**YOUR ASSIGNMENT**
Would you repeat the listing below exactly, with no pictures in it?

**SUPPLIED INFORMATION**
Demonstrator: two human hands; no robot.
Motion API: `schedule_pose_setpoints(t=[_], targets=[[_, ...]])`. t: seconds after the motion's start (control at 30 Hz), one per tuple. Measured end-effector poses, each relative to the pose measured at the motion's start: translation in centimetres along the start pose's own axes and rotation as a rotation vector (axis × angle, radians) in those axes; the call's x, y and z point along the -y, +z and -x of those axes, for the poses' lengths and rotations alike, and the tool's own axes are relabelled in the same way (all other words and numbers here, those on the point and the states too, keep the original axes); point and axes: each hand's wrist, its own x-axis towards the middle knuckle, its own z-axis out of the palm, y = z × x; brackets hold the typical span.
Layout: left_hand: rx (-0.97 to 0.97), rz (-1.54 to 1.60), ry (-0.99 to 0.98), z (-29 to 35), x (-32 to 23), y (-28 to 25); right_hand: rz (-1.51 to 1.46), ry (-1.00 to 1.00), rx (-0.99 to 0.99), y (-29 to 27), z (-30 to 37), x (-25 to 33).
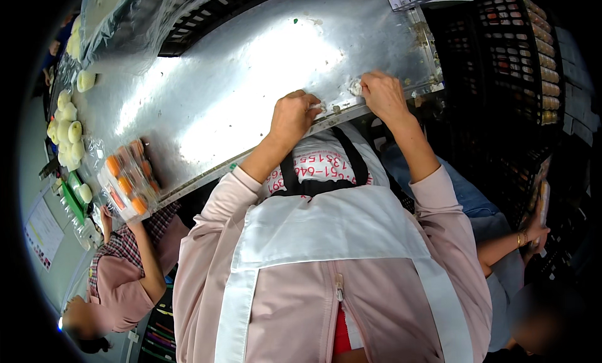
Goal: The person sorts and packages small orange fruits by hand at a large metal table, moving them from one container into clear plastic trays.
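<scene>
Both hands are over the near edge of a shiny metal table [219, 106]. My left hand [291, 117] is closed, with thumb and fingertips pinched on a small crumpled white scrap [319, 107]. To its right, my right hand [384, 96] is closed too, its fingers at another crumpled white scrap [355, 87] that looks like thin film or tissue. The exact material of both scraps cannot be made out. Small dark crumbs and wet specks lie on the metal around the hands.
Clear packs of orange carrots [128, 178] lie at the table's left, with pale peeled round vegetables [68, 128] beyond. A black crate [200, 18] with clear plastic film stands at the back. Stacked black crates [511, 55] fill the right. Co-workers stand left [122, 275] and right [501, 256].
</scene>
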Motion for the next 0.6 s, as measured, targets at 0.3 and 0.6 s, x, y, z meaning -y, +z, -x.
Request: schedule_pose_setpoints(t=[0.3, 0.6], targets=[[-0.132, 0.168, -0.237, 1.3, -0.4, 1.6, -0.167, -0.007, 0.107, 3.2, 0.8, 4.6], [0.030, 0.457, -0.345, 3.3, 1.8, 1.3, -0.152, 0.230, 0.298, 1.2, 0.7, 8.5]])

**WRITTEN ANSWER**
Demonstrator: two human hands; no robot.
Motion API: `schedule_pose_setpoints(t=[_], targets=[[_, ...]])`. t: seconds after the motion's start (control at 30 Hz), one per tuple. Measured end-effector poses, each relative to the pose measured at the motion's start: translation in centimetres along the start pose's own axes and rotation as a rotation vector (axis × angle, radians) in those axes; the call's x, y and z point along the -y, +z and -x of those axes, for the poses' lengths and rotations alike, and the tool's own axes are relabelled in the same way (all other words and numbers here, those on the point and the states too, keep the original axes); point and axes: each hand's wrist, its own x-axis towards the middle knuckle, its own z-axis out of the palm, y = z × x; brackets hold the typical span.
Layout: left_hand: rx (-0.97 to 0.97), rz (-1.54 to 1.60), ry (-0.99 to 0.98), z (-29 to 35), x (-32 to 23), y (-28 to 25); right_hand: rz (-1.51 to 1.46), ry (-1.00 to 1.00), rx (-0.99 to 0.99), y (-29 to 27), z (-30 to 37), x (-25 to 33).
Goal: The person sorts and packages small orange fruits by hand at a large metal table, moving them from one container into clear plastic trays.
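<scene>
Both hands are over the near edge of a shiny metal table [219, 106]. My left hand [291, 117] is closed, with thumb and fingertips pinched on a small crumpled white scrap [319, 107]. To its right, my right hand [384, 96] is closed too, its fingers at another crumpled white scrap [355, 87] that looks like thin film or tissue. The exact material of both scraps cannot be made out. Small dark crumbs and wet specks lie on the metal around the hands.
Clear packs of orange carrots [128, 178] lie at the table's left, with pale peeled round vegetables [68, 128] beyond. A black crate [200, 18] with clear plastic film stands at the back. Stacked black crates [511, 55] fill the right. Co-workers stand left [122, 275] and right [501, 256].
</scene>
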Motion for the next 0.6 s, as measured, targets at 0.3 and 0.6 s, x, y, z meaning -y, +z, -x.
Request: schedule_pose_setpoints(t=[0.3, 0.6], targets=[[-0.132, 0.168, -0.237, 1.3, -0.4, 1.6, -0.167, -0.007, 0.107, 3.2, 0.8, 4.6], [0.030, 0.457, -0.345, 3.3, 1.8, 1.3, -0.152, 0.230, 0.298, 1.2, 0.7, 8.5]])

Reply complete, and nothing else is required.